A savings account is a relatively stable business concept, so which of the simple decrease and complex withdraw can better match the stability of the savingaccount?

• Decrease is very stable. It involves only mathematical addition and subtraction operations.
• However, withdraw is more likely to change. Changes in infrastructure error handling or rules such as withdrawal quotas will lead to changes in withdrawals.

The data model is relatively stable, so here we choose to use savingaccount to express the data model. There is only a simple data operation method such as decease.

Class savingaccount

{

Private amount balance;

Void decrease (amount) {balance-= amount ;}

Void increase (amount) {balance + = amount ;}

}

 

Role + Interaction

So the question is, where is the real transfer operation transfer? The answer to DCI is explicit modeling,Interaction

Interaction naturally involves role. In fact, a role is defined by a specific interaction. if you do not want to teach, the title of teacher is meaningless. if you do not talk to the customer, the role Ba does not make any sense. in other words, as long as you are doing business analysis and demand analysis, you are BA at this moment.

So what role does transfer involve? Source account and destination account.
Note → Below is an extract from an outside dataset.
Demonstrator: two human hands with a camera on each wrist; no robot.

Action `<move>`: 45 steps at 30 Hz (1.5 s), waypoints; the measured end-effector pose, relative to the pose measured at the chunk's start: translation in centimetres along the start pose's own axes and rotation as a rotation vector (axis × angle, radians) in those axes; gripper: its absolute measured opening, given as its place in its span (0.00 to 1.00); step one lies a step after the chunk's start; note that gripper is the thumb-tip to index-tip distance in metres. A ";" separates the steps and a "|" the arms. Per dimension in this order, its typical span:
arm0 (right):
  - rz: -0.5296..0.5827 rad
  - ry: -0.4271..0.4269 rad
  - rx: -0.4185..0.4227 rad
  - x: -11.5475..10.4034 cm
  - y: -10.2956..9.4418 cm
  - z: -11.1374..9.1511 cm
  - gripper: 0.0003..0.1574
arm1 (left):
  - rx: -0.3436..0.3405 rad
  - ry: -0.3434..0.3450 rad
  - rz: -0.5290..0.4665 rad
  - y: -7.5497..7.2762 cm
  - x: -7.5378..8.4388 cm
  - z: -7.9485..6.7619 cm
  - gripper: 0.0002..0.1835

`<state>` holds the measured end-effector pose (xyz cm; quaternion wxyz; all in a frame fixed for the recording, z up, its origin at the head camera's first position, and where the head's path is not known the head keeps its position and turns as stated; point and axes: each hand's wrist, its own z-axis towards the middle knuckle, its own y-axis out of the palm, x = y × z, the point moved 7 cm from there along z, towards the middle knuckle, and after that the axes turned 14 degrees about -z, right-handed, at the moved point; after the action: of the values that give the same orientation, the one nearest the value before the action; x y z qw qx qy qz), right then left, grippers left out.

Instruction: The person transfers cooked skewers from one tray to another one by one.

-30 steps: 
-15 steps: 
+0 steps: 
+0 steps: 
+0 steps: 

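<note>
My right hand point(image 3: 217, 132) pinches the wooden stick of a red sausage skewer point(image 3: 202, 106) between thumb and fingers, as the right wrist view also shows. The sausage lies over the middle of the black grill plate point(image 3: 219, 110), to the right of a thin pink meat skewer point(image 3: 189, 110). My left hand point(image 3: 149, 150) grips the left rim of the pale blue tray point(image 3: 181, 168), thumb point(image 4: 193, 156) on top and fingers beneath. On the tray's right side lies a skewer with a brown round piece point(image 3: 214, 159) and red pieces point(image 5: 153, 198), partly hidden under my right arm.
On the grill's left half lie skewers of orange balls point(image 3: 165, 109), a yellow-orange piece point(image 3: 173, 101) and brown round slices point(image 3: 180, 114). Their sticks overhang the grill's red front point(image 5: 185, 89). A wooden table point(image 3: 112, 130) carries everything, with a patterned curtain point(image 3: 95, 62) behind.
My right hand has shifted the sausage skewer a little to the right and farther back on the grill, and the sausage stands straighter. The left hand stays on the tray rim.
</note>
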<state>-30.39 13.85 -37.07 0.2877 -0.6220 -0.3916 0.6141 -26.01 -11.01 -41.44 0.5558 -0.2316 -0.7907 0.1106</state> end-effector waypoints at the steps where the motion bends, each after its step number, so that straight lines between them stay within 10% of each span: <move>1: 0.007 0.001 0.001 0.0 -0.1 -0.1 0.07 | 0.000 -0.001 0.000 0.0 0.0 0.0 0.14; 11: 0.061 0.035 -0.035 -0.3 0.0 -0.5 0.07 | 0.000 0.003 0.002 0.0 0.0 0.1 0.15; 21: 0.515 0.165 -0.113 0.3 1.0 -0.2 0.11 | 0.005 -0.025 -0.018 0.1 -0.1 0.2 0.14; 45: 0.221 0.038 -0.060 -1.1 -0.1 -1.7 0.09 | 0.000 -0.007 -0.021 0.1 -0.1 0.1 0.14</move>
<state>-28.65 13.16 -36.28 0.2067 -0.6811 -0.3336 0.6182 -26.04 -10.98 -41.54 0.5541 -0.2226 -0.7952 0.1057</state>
Transfer (sourceaccount source, destinationaccount destination, amount)

{

Source. decrease (amount );

Destination. Increase (amount );

...

}

 

Context

The last question: who should specify who plays what role? The answer to DCI is context.

Class transfercontext {

Void transfer (savingaccount source, savingaccount destination, amount)

{

VaR sourceaccount = cast <sourceaccount> (source );

VaR destinationaccount = cast <destinationaccount> (destination );

Transfer (sourceaccount, destinationaccount, amount); // new transferinteraction (XXX). Transfer ();

}

}

 

DCI

• Data: what the system is. (Static, structure)
• Role + Interaction: what the system does. (dynamic, behavior)
• Context: Mapping the data to role, trigger the interaction. (The Director)

 

Inference 1, split! Remove the behavior.

What? OO isn't it necessary to encapsulate data and behavior? Let's take a look at Gu. originally, oo said that data and behavior should be encapsulated. the problem solved is the hidden bugs caused by the inability to fully control data access, and the difficulties in understanding the missing concepts. however, this does not mean to encapsulate all the data and behavior without discrimination, and encapsulate the behavior involving a piece of data. in fact, we have made too many packages without careful analysis. It is time to split the data and inappropriate behavior,The principle of splitting is stability and application scenarios.

Inference 2: class methods should only operate on their own data, and method parameters should only be basic types or their own member types.

When you find that the objects of two classes interact and put the interaction on either side will violate the above principles, define an interactive class so that all three classes meet the above principles.